Nixon became suspicious of Mr. Klein's loyalties after he balked at employing tougher tactics with the news media during Watergate. "He doesn't have his head screwed on right," Nixon told his aide H.R. Haldeman. "He's not our guy at all, is he?"
Haldeman then hired Jeb Stuart Magruder to go on a public relations offensive against the media.
Mr. Klein left the White House in 1973, a year after the Watergate burglary and a year before Nixon resigned. In his 1980 book, "Making It Perfectly Clear," Mr. Klein wrote: "The White House did not accept the concept of openness and gradually we drifted from an atmosphere of mutual working arrangements to an unproductive bully attitude toward the news media. The problem stemmed not from a lack of attention to the media but more from an obsession with it."

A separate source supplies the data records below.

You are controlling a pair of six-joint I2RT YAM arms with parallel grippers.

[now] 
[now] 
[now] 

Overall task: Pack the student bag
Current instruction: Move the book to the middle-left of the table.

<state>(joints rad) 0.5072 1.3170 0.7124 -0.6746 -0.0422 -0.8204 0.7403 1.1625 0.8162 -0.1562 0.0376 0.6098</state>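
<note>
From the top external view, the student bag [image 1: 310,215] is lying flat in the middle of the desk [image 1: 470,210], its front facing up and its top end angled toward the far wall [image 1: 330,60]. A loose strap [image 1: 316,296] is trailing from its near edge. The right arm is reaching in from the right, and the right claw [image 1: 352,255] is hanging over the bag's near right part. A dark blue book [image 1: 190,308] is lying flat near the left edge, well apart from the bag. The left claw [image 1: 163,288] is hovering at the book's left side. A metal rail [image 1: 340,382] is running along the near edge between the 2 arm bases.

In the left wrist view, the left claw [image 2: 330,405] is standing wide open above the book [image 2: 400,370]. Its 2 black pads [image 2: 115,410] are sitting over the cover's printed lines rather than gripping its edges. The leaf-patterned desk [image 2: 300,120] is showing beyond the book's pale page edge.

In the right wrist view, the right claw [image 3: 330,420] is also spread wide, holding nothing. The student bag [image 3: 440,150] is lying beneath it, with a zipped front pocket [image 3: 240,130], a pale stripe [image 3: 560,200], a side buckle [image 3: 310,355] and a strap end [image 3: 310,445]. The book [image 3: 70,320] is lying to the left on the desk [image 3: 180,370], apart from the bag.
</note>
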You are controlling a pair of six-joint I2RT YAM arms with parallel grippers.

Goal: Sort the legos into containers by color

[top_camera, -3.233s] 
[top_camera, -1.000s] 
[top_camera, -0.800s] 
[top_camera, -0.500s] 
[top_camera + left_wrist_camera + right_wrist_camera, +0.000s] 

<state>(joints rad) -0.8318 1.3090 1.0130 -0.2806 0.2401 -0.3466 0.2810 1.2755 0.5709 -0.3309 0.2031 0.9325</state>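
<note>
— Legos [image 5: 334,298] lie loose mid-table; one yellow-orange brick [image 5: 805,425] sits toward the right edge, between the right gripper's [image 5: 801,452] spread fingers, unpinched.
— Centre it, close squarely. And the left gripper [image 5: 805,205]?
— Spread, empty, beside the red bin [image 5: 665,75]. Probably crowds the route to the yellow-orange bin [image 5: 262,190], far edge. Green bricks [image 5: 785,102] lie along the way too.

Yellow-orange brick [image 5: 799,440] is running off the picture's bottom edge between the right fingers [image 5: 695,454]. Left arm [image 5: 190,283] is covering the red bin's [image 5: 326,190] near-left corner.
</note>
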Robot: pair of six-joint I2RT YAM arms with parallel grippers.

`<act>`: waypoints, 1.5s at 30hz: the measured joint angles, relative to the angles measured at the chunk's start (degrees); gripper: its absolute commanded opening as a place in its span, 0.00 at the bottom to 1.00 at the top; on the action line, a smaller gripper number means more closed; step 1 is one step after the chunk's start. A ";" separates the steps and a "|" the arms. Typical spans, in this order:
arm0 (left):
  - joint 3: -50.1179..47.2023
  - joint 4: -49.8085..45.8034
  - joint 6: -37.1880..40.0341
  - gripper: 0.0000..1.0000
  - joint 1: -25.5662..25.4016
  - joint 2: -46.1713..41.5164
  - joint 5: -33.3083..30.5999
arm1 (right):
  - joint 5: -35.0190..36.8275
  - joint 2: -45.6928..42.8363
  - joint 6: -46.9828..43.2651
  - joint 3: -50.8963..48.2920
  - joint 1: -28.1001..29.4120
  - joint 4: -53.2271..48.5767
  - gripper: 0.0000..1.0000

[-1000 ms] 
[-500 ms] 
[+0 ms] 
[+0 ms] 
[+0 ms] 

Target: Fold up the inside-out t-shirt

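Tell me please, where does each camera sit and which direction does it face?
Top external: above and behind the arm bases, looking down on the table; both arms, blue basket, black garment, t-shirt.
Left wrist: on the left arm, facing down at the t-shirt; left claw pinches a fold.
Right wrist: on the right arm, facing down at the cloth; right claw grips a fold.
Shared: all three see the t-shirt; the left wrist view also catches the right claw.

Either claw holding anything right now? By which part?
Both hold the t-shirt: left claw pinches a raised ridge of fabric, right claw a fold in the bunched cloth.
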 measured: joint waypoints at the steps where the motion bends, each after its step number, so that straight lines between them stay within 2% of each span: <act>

Herbert George Klein was born April 1, 1918, in Los Angeles. He graduated from the University of Southern California in 1940 and served in the Navy during World War II as a press officer in San Diego. After the war, he became a reporter and editor at California newspapers.
When he left the White House, he became a vice president for the Metromedia broadcasting group. In 1980, he was made vice president and editor-in-chief of Copley Newspapers, a job he held until his retirement in 2003.
He was a fellow with the American Enterprise Institute for Public Policy Research and often wrote commentary articles for the Washington Times. In a December essay, he argued against "extreme partisan deadlock," noting that "in my term, I stressed factual information. Credibility built on facts, not propaganda, is vital to success in my opinion."
His wife of 66 years, Marjorie Galbraith Klein, died last year. Survivors include a daughter; a brother; three grandsons; and three great-grandsons.
Mr. Klein once wrote that Washington Post reporter Bob Woodward, who helped expose the Watergate scandal, told him they had shared an elevator at the Hay-Adams Hotel as Woodward went to meet a source. Woodward was petrified that Mr. Klein would recognize him, but he did not.